## PROBLEM TO SOLVE
Reproduce the listing below from the line with "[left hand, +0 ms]" to the line with "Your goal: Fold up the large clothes", both lines included, character for character, minus any pictures.
*** STORED DATA Section Begins ***
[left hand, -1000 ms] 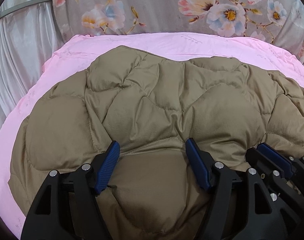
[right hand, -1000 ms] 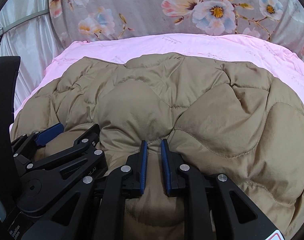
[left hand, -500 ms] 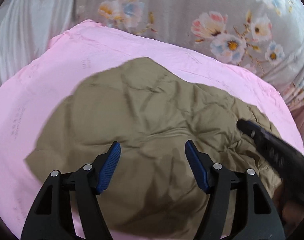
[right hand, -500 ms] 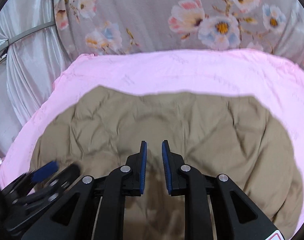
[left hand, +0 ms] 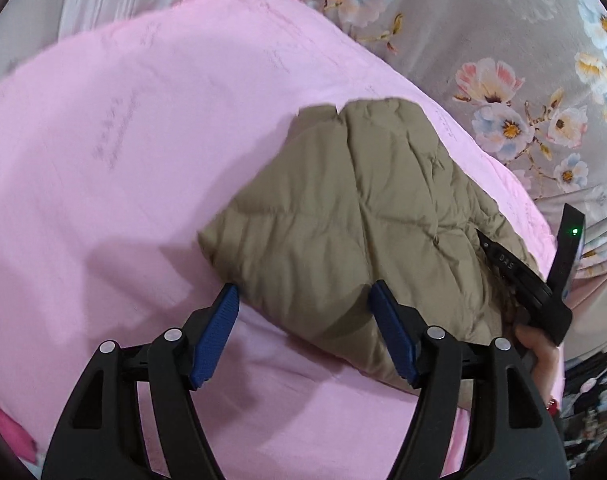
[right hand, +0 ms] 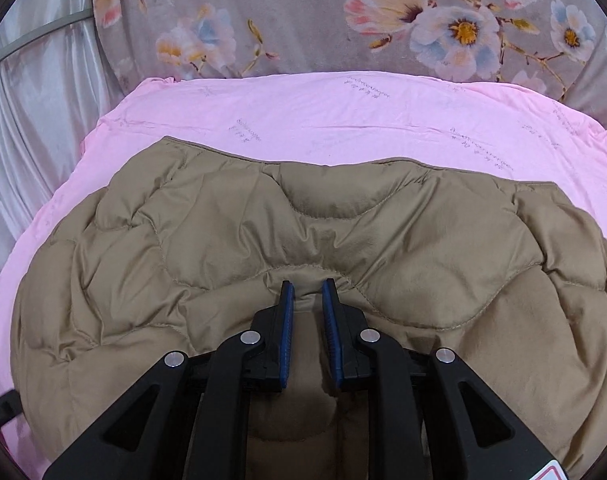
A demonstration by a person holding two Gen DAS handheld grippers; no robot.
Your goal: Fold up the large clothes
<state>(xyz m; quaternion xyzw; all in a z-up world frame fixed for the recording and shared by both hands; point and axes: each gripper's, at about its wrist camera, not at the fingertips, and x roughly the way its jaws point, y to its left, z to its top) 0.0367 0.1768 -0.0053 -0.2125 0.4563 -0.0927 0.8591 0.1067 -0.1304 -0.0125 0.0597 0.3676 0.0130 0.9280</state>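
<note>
The left tongs (left hand: 303, 332) are spread wide and hold nothing, hovering tilted over the near edge of the quilted jacket (left hand: 367, 220), their blue ribbed pads (left hand: 217, 334) clear of the cloth on one side and just above its corner on the other. The right tongs (right hand: 307, 304) point straight ahead and low along the garment, their blue pads drawn close with a narrow gap, and a ridge of the jacket (right hand: 303, 240) rises between them; whether the cloth is actually pinched cannot be told. In the left wrist view the right tool's black body (left hand: 519, 276) shows at the jacket's far side with the person's hand (left hand: 539, 352) beneath it. The jacket is a puffy, tan, padded piece with curved stitched seams and soft wrinkles, lying folded on a smooth pink sheet (right hand: 343, 112) faintly printed with script. Behind the sheet is a grey fabric with large pastel flowers (right hand: 443, 20).
</note>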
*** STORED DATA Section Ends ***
## FINISHED TASK
[left hand, +0 ms] 
[right hand, +0 ms] 
A demonstration by a person holding two Gen DAS handheld grippers; no robot.
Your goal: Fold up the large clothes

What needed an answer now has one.